For the longest time, I felt like shit about how I looked. 

As an Asian with a larger-than-average physique, I grew up with body image issues; no thanks to relatives and a toxic culture that glorifies a certain body shape/look. And while the body positive movement has been going strong in the West for awhile now, attitudes in Southeast Asia (and many parts of Asia, for that matter) are still notoriously slow to change. Partly, it has to do with our ‘collective’ culture: in the West, being different is good; in Asia, as the Japanese saying goes, ‘the nail that sticks out gets hammered down’.

Growing up, I was not exactly chubby – but I was definitely taller and bigger than my peers. By the time I was 14, I was taller than my mom (who is 5 feet and weighs 40 kilos). The running joke among members of my extended family was “what genes did Nim (my nickname at home) inherit? lol”  since my dad is also around 5’4, and my younger brother is as petite as my mom. It didn’t help that I was constantly told things like “don’t eat so much, you’re getting fat”, or “your breasts are too big, you shouldn’t wear those kind of clothes” by people who were close to me, which really affected my self confidence. Were my boobs that big? Was I eating too much? I ended up wearing a lot of shapeless hoodies and slouched whenever I walked, because I was made to feel that men would look lustfully at me if I didn’t hide my chest. That it was my fault if I somehow attracted their attention.

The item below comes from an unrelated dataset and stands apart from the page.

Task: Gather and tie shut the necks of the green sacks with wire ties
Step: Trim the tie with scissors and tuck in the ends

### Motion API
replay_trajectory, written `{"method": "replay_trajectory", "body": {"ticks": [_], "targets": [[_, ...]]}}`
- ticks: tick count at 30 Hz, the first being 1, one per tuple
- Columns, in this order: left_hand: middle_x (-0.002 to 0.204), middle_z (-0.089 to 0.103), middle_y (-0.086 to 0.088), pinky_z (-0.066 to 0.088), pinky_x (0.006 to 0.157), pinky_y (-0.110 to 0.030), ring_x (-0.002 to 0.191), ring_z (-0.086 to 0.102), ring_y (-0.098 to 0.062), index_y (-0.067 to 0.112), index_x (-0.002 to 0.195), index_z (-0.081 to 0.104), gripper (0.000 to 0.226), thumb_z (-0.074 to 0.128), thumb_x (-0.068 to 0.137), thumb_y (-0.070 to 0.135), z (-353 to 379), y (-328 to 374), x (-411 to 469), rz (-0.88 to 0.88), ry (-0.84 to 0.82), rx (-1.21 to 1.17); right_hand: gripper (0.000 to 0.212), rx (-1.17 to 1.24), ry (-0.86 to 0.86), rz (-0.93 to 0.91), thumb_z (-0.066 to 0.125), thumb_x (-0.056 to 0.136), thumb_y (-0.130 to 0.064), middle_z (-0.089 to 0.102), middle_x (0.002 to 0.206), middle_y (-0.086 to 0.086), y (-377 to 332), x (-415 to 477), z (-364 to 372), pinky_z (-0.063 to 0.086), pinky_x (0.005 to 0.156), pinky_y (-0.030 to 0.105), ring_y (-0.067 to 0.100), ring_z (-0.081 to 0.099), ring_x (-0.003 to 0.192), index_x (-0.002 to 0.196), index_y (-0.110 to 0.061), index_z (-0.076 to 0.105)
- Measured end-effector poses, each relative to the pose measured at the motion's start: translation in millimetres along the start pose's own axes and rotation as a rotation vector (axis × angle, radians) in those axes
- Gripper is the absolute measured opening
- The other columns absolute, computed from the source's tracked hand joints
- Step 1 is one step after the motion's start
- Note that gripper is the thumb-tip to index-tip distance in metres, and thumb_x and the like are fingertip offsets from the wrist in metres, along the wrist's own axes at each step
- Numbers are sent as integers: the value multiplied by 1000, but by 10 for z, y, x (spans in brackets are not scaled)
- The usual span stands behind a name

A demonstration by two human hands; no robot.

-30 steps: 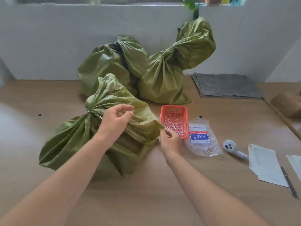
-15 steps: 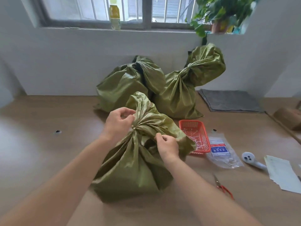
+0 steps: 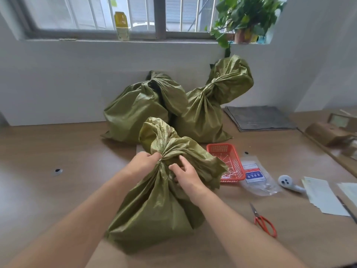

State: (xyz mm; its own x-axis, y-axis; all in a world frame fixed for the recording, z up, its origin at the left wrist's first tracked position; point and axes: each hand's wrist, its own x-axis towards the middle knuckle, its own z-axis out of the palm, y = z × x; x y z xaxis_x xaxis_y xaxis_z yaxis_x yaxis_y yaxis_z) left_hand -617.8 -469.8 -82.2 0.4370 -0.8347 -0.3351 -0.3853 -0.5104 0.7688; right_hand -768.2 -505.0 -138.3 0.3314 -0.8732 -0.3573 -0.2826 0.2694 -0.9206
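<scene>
Head view: front green sack stands upright at table centre so its neck faces up. Left hand is clenched round the gathered neck, keeping it bunched; right hand, fingers half-curled w/ nothing visibly in them, presses the fabric beside it. Orange basket of wire ties sits just right, w/in reach. 2 sacks behind look tied.

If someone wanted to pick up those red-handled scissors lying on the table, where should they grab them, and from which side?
Probably by the red loop handles, coming from above on the near right side. The scissors lie flat and closed on the table, blades pointing away toward the orange basket, so the handles are the end nearest the right hand and away from the tips.
</scene>
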Motion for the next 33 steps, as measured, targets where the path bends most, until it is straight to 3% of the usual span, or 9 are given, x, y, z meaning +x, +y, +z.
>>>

When I was 19, I went through a traumatic experience. I wasn’t able to find the support I needed, and basically had to deal with the entire thing alone. I believe it was then that I started to comfort-eat. My metabolism at the time was still that of a teenager, so I could still eat junk and all kinds of shit without putting on weight, but it laid the foundation for the very unhealthy eating habits that would persist into adulthood. These bad habits worsened when I entered the working world, and I found myself putting on a lot of weight. It was a vicious cycle – I’d get stressed, eat for comfort, feel disgusted, and eat again for comfort. And this went on for years and years. At my heaviest, I was 82 kilos (181 lbs). I have a big frame so it was not extremely noticeable, but if you passed me on the street, you’d definitely call me fat. Obese, even. 

My weight became a point of contention between me and my mother, so much so that there were heated fights that nearly resulted in us severing ties with each other. I know she was trying to help in her own way, but being an Asian parent, she was notoriously bad at showing it. (you know, like when they do something wrong, instead of apologising, they make your favourite food and try to skim over the whole thing?) Instead of encouraging me, she (sometimes unconsciously) shamed me, which hurt me more than what strangers could ever throw at me: because the one person who should be standing on my side wasn’t understanding. So I gorged on food and let myself go.

Some people who have never suffered food addiction think that it’s simply a matter of willpower – that some people can simply will themselves to lose weight. That is a simplistic way of looking at things. There are people who have superb willpower (which is awesome, more power to them!) but weight loss and the journey to a healthy lifestyle is not a one-size-fits-all solution. Oftentimes, comfort eating is deeply rooted in psychological issues. If you’ve ever watched my 600-lb life, Dr Now, the resident doctor, often addresses the person’s emotional issues as part of their therapy, because their eating behaviour is often rooted in those unresolved psychological problems.

The reason I eat isn’t that I’m hungry – it is because food equates to comfort, and since I am not able to find it anywhere else (such as a good support system), I turn to eating when I’m stressed, or angry, or sad, or bored. You can go cold turkey on ciggies, or drugs, but you need to eat to live – and this makes things a lot more complicated when it comes to weaning yourself off an unhealthy relationship with food.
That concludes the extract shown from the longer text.